EXERCISE INSTRUCTIONS: Determine the count of lines in the following entries that contain the string "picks". Write only the number.
══ ENTRIES PROVIDED
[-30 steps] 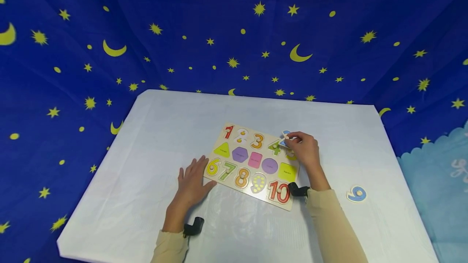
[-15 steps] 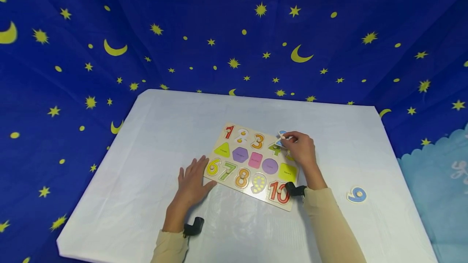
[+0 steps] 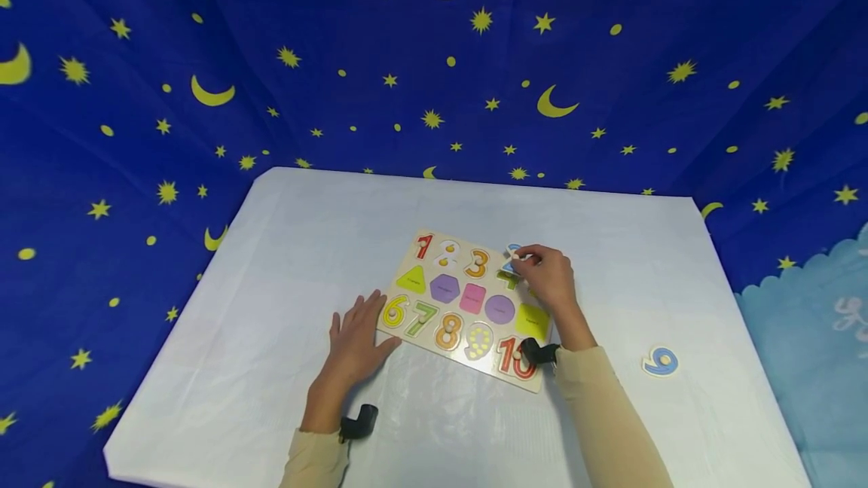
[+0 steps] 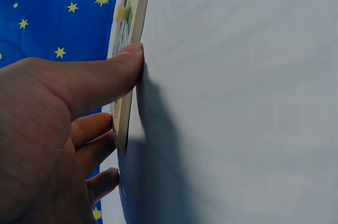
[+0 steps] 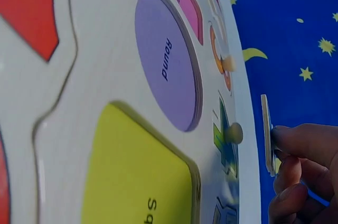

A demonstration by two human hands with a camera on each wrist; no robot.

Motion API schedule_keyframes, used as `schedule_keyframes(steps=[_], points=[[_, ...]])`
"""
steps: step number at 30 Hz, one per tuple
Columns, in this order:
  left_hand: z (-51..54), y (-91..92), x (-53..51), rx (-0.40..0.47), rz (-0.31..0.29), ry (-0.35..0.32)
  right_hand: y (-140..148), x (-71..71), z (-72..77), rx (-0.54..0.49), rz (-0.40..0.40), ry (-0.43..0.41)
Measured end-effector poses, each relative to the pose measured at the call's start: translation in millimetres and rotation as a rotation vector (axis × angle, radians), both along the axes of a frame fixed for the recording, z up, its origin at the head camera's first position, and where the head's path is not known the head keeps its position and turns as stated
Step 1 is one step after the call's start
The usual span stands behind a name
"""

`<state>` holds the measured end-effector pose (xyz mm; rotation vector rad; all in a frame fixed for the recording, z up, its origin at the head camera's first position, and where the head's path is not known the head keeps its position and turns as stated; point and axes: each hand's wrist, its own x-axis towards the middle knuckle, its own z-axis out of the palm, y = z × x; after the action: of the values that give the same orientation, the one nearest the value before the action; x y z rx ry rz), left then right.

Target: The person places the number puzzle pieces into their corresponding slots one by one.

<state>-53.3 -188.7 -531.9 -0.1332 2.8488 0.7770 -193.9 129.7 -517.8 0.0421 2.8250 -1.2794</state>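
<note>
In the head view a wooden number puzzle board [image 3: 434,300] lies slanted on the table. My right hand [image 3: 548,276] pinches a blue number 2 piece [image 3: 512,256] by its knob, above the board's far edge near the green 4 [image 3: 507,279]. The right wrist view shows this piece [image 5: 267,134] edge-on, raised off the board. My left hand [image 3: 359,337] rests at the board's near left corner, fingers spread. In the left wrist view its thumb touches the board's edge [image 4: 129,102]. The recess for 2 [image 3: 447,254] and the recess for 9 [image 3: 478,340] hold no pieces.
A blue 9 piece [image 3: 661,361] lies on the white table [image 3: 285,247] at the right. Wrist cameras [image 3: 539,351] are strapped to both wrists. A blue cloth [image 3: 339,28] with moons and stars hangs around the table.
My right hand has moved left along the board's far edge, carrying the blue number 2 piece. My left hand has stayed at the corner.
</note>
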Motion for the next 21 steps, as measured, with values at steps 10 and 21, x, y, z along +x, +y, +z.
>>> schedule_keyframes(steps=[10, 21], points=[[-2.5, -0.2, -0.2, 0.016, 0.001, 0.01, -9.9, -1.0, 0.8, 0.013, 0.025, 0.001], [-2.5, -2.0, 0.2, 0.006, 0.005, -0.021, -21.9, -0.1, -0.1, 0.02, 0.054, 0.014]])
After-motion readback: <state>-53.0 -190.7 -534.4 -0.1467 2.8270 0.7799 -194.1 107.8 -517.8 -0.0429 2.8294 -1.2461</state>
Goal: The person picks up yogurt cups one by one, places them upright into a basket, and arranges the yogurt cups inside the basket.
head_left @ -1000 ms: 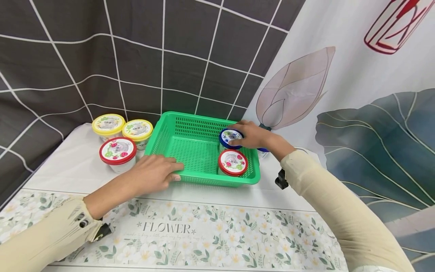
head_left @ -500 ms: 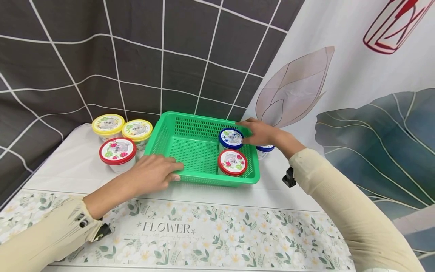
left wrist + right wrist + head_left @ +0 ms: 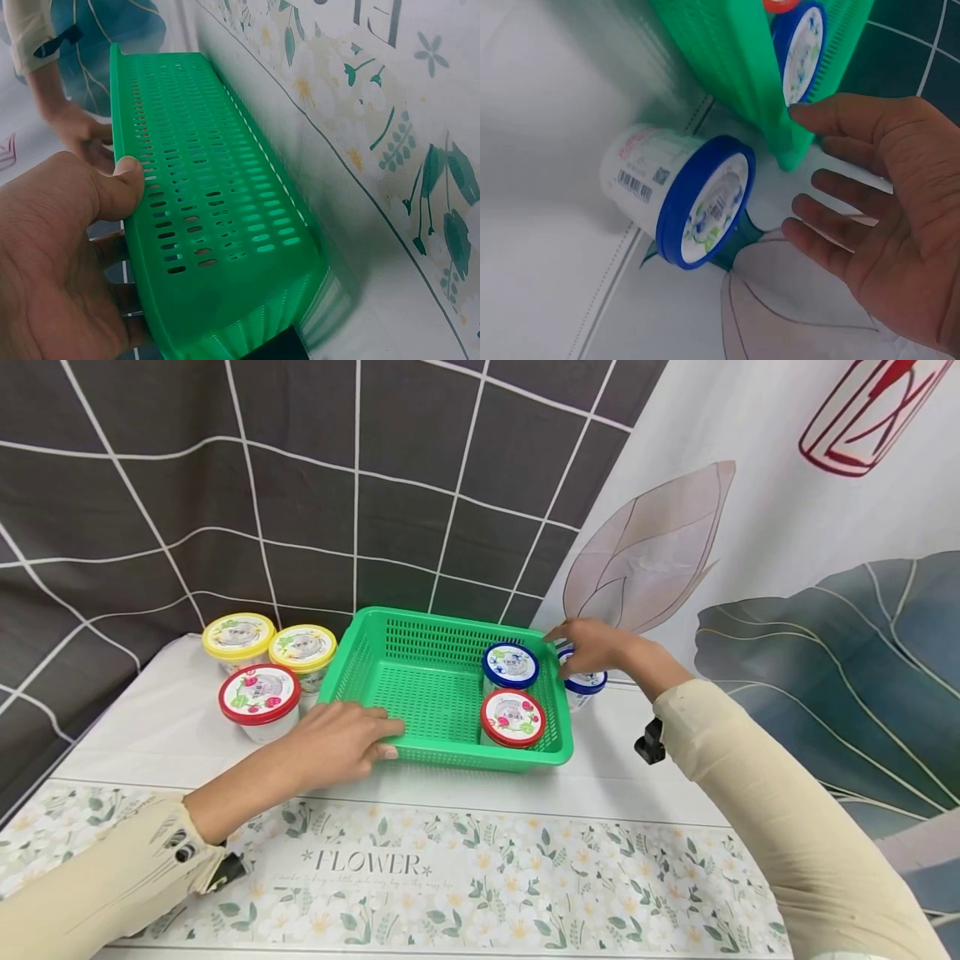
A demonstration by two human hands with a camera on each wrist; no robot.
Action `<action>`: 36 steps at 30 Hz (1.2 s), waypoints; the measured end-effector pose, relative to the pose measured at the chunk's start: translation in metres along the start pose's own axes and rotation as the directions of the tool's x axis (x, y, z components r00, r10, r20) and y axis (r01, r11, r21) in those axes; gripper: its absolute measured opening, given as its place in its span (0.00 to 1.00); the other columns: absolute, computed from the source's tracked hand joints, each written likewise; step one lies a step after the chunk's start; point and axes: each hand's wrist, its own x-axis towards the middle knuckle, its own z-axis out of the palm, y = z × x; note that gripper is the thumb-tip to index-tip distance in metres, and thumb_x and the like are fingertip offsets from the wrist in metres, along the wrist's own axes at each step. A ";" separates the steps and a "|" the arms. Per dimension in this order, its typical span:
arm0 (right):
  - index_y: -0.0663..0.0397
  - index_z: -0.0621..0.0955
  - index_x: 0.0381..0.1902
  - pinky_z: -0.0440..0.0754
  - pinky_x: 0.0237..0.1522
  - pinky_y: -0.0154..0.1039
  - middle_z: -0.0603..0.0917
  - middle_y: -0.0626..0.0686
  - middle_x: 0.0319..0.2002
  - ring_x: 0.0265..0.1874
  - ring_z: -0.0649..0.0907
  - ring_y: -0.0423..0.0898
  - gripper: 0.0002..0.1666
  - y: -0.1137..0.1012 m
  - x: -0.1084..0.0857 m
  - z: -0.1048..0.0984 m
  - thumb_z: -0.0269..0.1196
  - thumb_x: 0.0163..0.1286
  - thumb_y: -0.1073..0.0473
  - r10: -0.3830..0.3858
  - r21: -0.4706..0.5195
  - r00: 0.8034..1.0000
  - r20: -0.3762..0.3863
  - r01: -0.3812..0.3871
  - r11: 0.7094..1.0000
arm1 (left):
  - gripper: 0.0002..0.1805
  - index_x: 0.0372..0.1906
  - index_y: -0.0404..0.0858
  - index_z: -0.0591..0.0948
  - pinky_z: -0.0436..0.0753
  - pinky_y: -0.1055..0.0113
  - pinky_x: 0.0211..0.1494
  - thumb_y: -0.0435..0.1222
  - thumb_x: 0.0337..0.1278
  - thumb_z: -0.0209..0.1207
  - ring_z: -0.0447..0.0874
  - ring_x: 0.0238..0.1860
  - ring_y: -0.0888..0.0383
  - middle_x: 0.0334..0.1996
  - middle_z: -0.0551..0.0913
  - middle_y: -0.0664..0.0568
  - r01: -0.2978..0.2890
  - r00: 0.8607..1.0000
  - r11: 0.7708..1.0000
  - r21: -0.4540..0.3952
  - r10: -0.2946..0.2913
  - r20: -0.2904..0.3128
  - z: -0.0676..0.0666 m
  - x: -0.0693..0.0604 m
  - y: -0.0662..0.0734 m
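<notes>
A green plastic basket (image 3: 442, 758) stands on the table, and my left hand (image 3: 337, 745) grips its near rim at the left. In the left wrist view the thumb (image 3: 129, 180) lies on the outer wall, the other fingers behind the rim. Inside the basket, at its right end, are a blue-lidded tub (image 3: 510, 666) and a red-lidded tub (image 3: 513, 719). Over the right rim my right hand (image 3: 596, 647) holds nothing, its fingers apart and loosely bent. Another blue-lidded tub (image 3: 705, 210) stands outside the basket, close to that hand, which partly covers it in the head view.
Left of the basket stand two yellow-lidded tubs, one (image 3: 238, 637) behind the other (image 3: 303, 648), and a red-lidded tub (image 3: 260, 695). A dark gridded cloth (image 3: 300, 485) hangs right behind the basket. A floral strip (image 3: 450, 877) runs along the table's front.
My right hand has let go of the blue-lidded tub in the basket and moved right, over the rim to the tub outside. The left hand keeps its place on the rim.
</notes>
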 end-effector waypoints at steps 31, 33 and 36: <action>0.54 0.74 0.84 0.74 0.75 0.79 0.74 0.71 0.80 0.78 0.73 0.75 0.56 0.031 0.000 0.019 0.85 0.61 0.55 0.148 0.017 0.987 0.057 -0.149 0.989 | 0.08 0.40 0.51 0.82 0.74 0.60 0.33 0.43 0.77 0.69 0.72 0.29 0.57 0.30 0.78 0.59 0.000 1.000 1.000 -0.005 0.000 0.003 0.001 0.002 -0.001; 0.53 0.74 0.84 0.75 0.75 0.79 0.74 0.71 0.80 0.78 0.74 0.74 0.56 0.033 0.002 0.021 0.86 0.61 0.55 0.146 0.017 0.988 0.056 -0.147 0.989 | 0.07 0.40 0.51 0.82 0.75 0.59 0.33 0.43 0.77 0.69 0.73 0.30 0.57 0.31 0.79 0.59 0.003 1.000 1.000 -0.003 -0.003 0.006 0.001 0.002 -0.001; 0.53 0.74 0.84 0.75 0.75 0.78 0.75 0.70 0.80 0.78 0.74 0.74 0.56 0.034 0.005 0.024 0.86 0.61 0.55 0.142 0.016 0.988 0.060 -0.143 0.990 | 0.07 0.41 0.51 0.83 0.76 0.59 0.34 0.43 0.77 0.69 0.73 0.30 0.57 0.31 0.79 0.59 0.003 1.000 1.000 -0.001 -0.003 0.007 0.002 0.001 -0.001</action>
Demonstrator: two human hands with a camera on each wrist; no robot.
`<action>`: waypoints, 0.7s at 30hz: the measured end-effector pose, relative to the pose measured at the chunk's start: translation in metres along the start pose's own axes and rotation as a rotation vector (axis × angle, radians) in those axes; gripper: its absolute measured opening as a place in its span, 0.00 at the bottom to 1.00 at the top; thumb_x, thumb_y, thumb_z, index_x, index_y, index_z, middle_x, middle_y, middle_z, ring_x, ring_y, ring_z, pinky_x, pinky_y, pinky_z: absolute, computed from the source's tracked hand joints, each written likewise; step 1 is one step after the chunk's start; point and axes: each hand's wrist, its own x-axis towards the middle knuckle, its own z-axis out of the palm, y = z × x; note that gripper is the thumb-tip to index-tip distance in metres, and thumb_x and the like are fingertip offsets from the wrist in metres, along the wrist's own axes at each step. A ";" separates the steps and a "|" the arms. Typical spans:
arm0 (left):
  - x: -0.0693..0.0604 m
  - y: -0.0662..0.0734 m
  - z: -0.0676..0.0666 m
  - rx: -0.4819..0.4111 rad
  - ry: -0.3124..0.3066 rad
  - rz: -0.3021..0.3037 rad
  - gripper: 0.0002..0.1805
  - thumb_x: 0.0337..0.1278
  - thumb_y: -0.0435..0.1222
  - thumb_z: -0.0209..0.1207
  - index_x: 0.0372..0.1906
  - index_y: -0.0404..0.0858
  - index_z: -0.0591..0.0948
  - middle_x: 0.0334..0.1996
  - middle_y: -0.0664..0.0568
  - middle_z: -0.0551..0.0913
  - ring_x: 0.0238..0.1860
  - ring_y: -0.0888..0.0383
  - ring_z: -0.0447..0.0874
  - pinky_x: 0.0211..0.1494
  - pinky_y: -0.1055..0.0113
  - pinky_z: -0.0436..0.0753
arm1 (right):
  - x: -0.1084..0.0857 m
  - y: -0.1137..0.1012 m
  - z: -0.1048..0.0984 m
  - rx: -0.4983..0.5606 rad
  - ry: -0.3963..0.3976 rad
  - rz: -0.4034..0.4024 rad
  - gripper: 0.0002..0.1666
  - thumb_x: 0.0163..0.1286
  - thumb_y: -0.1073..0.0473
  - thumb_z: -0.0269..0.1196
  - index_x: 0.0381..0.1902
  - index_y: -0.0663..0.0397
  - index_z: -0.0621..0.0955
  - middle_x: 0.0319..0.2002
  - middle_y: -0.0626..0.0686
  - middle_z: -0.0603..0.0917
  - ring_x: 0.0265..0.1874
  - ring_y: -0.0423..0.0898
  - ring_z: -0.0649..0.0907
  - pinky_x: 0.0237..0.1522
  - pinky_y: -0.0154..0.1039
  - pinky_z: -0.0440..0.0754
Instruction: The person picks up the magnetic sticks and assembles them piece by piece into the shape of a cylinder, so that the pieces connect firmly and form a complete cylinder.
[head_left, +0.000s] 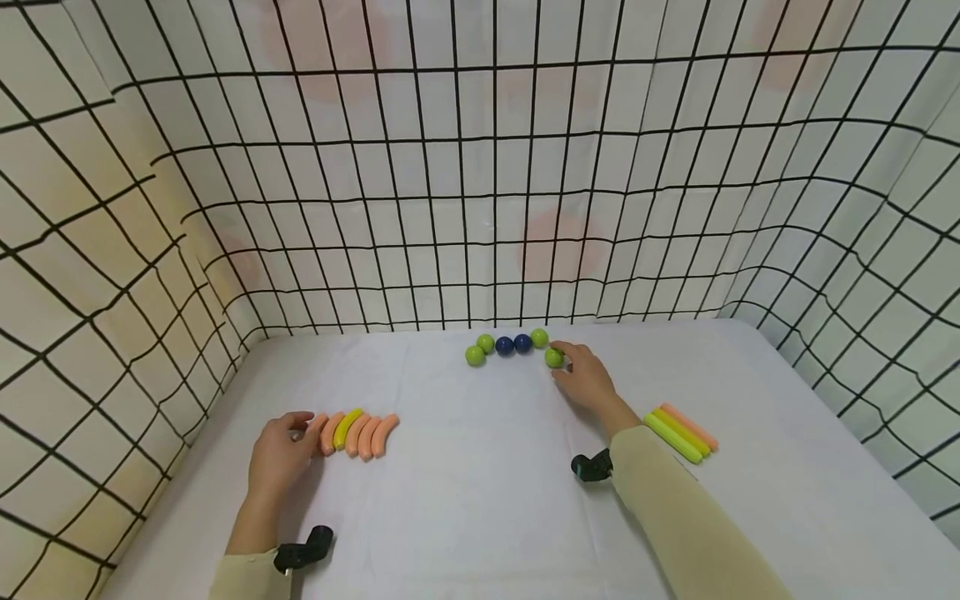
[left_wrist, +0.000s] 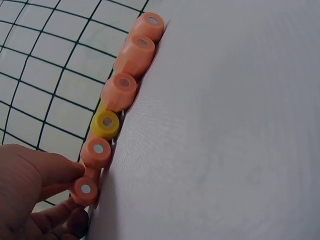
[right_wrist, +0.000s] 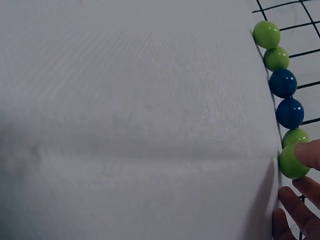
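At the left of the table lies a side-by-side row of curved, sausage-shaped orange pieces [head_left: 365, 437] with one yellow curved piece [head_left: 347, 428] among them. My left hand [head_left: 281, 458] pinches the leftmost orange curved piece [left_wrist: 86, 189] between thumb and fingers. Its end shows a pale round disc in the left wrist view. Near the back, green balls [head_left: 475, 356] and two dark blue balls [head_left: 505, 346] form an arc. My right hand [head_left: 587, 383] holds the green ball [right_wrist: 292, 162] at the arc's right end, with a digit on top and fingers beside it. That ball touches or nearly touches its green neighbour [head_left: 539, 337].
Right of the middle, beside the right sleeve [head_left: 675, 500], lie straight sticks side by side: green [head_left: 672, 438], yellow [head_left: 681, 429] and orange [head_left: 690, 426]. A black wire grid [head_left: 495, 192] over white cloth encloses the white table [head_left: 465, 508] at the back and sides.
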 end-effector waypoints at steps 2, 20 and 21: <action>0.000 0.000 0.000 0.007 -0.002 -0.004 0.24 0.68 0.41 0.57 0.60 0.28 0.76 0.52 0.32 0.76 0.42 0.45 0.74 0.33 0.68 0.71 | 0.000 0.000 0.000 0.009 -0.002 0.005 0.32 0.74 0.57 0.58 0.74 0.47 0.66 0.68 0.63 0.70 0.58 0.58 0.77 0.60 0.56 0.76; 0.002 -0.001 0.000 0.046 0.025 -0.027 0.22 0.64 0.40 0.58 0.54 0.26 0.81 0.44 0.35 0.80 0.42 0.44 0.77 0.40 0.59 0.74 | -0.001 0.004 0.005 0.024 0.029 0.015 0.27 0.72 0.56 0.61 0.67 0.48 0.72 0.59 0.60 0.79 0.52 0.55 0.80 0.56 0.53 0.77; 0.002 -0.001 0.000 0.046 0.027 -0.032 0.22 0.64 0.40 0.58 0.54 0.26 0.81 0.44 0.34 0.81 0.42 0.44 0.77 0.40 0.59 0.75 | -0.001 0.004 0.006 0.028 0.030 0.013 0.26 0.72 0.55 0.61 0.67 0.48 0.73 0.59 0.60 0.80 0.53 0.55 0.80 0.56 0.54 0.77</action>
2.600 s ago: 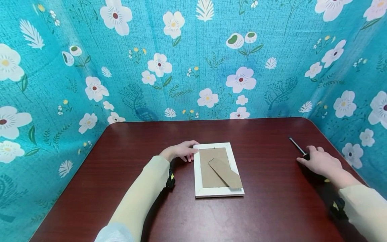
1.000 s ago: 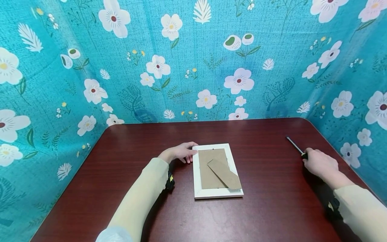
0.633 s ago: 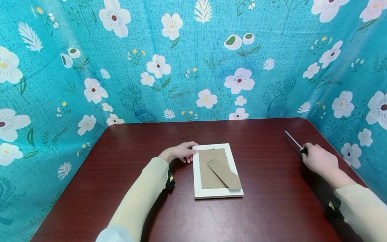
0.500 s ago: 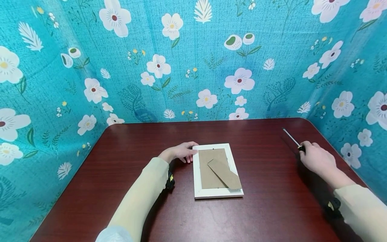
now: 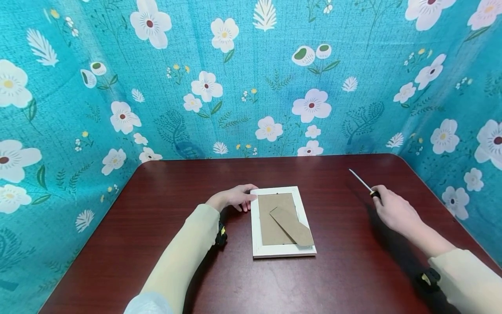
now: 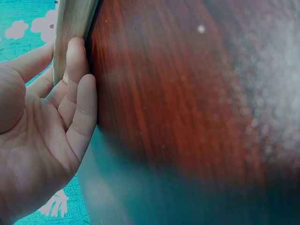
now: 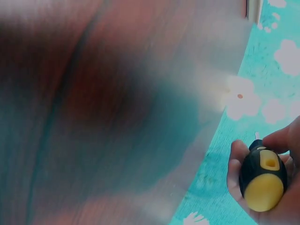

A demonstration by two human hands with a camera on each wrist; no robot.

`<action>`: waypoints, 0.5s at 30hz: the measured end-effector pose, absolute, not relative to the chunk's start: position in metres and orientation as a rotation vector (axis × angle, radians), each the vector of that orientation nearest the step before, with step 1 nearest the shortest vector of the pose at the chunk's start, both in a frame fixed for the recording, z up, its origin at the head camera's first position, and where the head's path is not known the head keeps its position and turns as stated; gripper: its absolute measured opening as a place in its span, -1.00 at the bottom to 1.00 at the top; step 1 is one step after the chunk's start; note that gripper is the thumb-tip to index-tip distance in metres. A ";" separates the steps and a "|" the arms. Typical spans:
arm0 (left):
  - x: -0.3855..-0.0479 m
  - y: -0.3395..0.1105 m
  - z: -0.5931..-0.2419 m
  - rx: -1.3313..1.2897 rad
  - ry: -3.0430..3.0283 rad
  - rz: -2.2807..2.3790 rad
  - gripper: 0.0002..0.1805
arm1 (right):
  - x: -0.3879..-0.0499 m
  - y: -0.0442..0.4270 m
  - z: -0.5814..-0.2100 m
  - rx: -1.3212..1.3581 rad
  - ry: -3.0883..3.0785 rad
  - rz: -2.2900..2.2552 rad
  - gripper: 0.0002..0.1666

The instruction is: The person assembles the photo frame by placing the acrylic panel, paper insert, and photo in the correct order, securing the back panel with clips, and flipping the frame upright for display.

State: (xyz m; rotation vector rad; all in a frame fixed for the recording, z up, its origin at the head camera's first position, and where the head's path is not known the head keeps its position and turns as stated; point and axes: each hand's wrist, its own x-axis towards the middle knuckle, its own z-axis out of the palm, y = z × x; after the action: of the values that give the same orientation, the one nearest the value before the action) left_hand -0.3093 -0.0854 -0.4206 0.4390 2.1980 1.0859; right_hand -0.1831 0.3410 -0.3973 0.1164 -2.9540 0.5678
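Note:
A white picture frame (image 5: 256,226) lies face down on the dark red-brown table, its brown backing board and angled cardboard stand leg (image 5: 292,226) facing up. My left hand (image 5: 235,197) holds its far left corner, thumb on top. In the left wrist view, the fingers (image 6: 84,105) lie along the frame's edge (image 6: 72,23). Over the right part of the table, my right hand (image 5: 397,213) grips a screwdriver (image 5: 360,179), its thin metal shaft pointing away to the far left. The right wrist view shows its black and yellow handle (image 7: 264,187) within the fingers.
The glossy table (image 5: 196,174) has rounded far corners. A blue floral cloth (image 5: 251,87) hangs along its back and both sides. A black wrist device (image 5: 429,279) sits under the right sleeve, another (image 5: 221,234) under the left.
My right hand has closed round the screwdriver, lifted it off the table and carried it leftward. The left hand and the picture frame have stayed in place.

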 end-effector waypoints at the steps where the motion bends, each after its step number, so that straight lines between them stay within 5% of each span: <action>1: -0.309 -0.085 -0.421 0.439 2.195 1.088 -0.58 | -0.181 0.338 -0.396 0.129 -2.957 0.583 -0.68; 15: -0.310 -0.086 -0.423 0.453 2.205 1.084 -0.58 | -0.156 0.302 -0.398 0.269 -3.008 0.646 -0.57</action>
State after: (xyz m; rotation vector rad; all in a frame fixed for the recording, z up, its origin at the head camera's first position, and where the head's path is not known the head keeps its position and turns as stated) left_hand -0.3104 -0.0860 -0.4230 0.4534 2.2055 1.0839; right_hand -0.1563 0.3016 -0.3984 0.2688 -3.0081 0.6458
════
TASK OUTPUT: 2